• Exercise goal: Exclude images; transcribe the rest of the data exactly.

• Given information:
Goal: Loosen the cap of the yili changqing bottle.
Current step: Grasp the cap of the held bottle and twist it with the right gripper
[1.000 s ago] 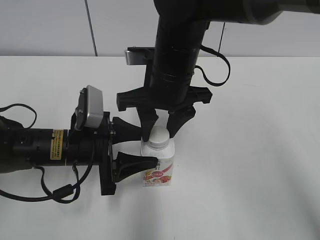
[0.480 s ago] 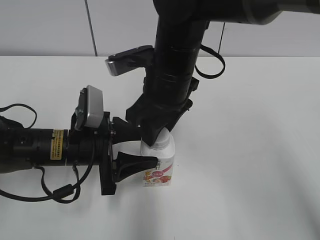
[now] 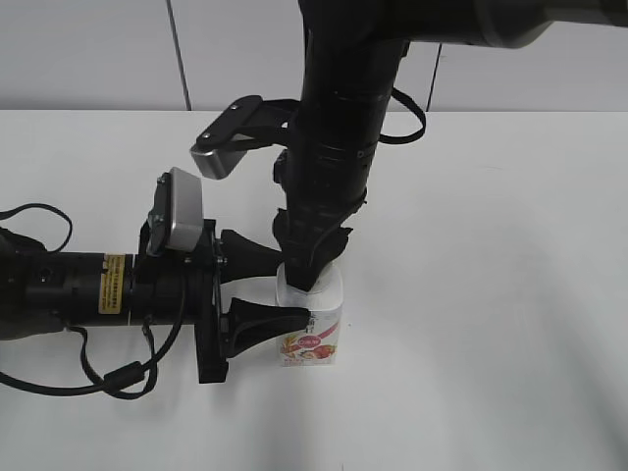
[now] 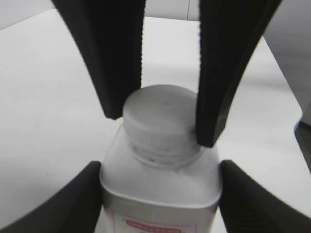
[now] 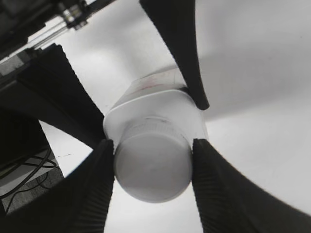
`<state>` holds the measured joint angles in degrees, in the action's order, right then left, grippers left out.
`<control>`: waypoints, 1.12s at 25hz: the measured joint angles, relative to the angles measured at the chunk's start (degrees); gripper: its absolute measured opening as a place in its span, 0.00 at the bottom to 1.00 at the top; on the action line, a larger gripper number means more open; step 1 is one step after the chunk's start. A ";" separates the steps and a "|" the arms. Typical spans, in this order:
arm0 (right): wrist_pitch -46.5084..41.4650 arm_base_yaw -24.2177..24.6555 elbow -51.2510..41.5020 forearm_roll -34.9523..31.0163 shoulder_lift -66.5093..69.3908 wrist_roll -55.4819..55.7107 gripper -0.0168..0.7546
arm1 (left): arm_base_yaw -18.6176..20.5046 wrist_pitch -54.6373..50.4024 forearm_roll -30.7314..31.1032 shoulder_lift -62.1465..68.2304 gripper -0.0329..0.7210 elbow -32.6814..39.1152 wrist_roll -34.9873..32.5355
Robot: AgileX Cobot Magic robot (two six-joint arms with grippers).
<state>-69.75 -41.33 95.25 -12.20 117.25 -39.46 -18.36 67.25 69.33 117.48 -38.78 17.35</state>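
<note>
at the lower centre of the exterior frame, the yili changqing bottle is stood upright on the white table, its pink-red label turned toward the camera. its body is clamped from the left side of the frame by the left gripper, one finger seen on each side of the bottle's shoulders in the left wrist view. from above, the cap is pinched by the right gripper, whose ribbed pads are pressed against its opposite sides. a black cable is seen at the lower left.
</note>
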 joint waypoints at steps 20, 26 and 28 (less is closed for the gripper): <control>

• Exercise result:
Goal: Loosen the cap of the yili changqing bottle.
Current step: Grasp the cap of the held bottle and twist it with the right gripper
[1.000 s ago] 
[0.480 s ago] 
[now] 
[now] 
[now] 
`<state>` holds the measured joint angles in degrees, in the action's order, right then left, grippers left out.
`<control>`: waypoints, 1.12s at 25hz: the measured joint angles, relative to the angles measured at the chunk's start (degrees); gripper: its absolute measured opening as a place in its span, 0.00 at the bottom to 1.00 at the top; on the action line, a larger gripper number means more open; step 1 is one step after the chunk's start. A ";" separates the steps and a "|" the arms. Typical spans, in this order:
arm0 (right): wrist_pitch -46.5084..41.4650 arm_base_yaw -24.2177..24.6555 elbow -51.2510..41.5020 forearm_roll -34.9523..31.0163 shoulder_lift -66.5093..69.3908 wrist_roll -55.4819..55.7107 gripper -0.0168..0.7546
arm1 (left): arm_base_yaw -18.6176..20.5046 wrist_pitch -54.6373..50.4024 forearm_roll -30.7314..31.1032 shoulder_lift -62.1465..68.2304 gripper -0.0329..0.7210 elbow -32.6814..39.1152 wrist_roll -34.9873..32.5355
Robot: AgileX Cobot Magic robot (two six-joint arms with grippers).
<state>-69.75 -41.33 95.25 -12.20 117.25 -39.46 -18.36 67.25 69.33 117.48 -38.78 17.35</state>
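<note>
at the lower centre of the exterior frame, the yili changqing bottle is stood upright on the white table, its pink-red label turned toward the camera. its body is clamped from the left side of the frame by the left gripper, one finger seen on each side of the bottle's shoulders in the left wrist view. from above, the cap is pinched by the right gripper, whose ribbed pads are pressed against its opposite sides. a black cable is seen at the lower left.
</note>
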 joint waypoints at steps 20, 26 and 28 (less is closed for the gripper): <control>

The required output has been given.